‘We don’t want to see dissent in the avenues of our great cities,’ declaims Hugh Ross’s creepily patrician Minister for Culture in Harold Pinter’s ‘Press Conference’, the first scene in this site-specific mash-up of five of the late playwright’s political shorts. With arts funding getting nuked and the screws tightening on Occupy St Paul’s, this sinister 2002 vignette bites as hard as it ever did.
With ‘The New World Order’, Brighton’s Hydrocracker mount their own occupation of Shoreditch Town Hall under the auspices of the Barbican. As monosyllabic security services usher us deeper into the bowels of the building, the oily politicos of ‘Press Conference’ and ‘Precisely’ gradually fall away, replaced by sadistic armed forces.
Down in the basement the cruelly brilliant ‘One for the Road’ (1984) and ‘Mountain Language’ (1988) form the meat of the production, chopped up and spliced to form a Guantanamo-esque nightmare in which Ross’s minister supervises the destruction of two (or perhaps more) angry, bewildered innocents played by Esther Ruth Elliott and Richard Hahlo.

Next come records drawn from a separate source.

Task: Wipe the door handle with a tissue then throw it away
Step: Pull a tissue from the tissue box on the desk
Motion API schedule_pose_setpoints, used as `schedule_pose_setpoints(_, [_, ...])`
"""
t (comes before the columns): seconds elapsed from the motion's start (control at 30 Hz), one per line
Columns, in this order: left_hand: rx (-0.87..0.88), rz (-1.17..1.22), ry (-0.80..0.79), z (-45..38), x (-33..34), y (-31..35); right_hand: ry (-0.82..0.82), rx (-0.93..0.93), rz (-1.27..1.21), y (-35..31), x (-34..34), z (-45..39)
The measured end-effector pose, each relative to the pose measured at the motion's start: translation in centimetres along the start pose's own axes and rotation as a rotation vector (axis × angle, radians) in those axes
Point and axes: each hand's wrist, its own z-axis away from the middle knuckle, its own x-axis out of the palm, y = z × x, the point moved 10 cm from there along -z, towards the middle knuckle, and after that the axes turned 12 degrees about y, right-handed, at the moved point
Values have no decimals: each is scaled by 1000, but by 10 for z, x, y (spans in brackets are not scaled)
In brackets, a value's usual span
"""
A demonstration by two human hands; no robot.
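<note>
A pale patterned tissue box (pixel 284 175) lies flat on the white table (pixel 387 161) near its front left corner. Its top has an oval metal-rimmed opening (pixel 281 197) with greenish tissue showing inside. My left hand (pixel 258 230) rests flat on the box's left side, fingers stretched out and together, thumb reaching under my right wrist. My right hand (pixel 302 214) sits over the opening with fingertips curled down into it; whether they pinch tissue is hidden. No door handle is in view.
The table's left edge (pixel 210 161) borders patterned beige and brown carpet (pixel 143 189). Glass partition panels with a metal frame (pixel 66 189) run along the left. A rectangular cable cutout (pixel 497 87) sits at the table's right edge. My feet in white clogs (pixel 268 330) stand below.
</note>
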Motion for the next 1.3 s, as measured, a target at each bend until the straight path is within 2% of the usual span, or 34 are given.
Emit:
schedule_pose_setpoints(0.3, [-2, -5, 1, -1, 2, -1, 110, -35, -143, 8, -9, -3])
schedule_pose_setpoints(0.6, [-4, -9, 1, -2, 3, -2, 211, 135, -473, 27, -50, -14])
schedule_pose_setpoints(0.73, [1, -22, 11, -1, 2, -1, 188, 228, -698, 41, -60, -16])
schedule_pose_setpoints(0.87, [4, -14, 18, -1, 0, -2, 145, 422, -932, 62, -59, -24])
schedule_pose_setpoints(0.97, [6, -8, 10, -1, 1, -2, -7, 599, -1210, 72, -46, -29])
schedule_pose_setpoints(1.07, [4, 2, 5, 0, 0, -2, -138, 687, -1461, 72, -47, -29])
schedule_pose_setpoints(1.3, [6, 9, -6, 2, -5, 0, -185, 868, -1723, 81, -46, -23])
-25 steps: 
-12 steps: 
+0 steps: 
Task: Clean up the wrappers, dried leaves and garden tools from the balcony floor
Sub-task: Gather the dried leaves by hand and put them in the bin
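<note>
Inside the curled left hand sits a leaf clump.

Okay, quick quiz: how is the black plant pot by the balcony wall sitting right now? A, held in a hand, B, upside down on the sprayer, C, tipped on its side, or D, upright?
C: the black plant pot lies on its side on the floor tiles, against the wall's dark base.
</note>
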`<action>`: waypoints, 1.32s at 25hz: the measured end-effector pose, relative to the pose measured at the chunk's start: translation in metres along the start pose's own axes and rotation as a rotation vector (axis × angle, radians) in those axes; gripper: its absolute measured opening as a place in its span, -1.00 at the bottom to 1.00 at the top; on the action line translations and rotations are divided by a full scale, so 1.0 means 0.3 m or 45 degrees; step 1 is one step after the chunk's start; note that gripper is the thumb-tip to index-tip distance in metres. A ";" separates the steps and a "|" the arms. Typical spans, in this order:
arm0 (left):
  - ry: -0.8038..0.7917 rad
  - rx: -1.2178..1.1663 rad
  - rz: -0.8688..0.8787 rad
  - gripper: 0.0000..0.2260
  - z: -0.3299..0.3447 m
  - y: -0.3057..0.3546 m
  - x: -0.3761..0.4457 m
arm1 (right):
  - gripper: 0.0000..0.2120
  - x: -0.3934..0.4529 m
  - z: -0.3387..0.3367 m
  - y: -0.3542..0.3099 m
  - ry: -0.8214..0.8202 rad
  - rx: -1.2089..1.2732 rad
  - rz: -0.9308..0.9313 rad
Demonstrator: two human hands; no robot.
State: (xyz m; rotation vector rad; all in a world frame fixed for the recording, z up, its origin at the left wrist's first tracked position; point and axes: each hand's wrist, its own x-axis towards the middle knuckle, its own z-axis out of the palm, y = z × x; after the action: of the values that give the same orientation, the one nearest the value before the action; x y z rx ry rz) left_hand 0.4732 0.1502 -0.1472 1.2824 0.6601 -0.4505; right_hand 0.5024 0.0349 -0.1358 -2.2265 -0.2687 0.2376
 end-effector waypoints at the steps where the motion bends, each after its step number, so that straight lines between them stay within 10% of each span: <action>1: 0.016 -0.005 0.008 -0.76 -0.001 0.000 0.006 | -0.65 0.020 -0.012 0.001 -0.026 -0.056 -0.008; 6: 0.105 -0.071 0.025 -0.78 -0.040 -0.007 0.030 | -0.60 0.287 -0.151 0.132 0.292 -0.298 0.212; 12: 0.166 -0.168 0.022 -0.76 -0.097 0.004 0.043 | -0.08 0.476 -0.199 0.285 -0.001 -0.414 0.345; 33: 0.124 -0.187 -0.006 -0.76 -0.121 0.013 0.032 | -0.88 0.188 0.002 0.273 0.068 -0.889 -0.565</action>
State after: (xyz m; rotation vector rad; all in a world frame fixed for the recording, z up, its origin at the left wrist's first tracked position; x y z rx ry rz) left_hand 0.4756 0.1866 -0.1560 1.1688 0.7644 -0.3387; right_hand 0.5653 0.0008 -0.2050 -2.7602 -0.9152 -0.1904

The gimlet-eyed precision of Pinter’s writing is sometimes sacrificed to the format: only the excellent Ross really emerges as a coherent character. In particular, ‘One for the Road’ loses some its suffocating horror by being doled out piecemeal over the evening.
But this is a superbly realised production from director Ellie Jones, a literal and metaphorical descent from the airy upper halls of power to an underworld of dirty little secrets. It crackles with Pinter’s pitch-black wit and horrified fascination with emotional and political power.